» YOUR ASSIGNMENT:
Please retype the data below exactly, stopping after the line with "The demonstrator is" and skipping every picture.

____ RAW DATA

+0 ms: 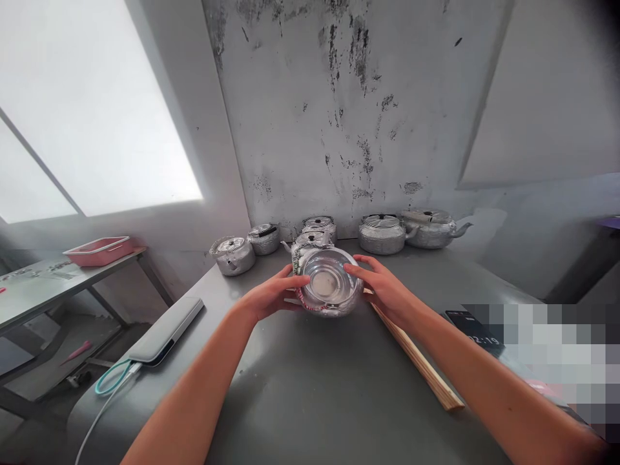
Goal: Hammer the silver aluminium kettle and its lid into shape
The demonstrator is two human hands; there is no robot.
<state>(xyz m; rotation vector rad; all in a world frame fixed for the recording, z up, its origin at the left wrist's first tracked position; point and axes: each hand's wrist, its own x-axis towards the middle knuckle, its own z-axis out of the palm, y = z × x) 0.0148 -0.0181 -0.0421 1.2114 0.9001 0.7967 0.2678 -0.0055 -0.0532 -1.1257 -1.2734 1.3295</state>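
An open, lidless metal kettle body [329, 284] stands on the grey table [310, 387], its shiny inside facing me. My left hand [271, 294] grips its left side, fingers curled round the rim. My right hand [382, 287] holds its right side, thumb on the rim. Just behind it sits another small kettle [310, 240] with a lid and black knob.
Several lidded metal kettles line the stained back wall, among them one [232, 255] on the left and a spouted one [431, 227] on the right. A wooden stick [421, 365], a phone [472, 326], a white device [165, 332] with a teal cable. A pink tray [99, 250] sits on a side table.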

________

» YOUR RESPONSE:
+0 ms: 
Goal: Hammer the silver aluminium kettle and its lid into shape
The demonstrator is two human hands; there is no robot.

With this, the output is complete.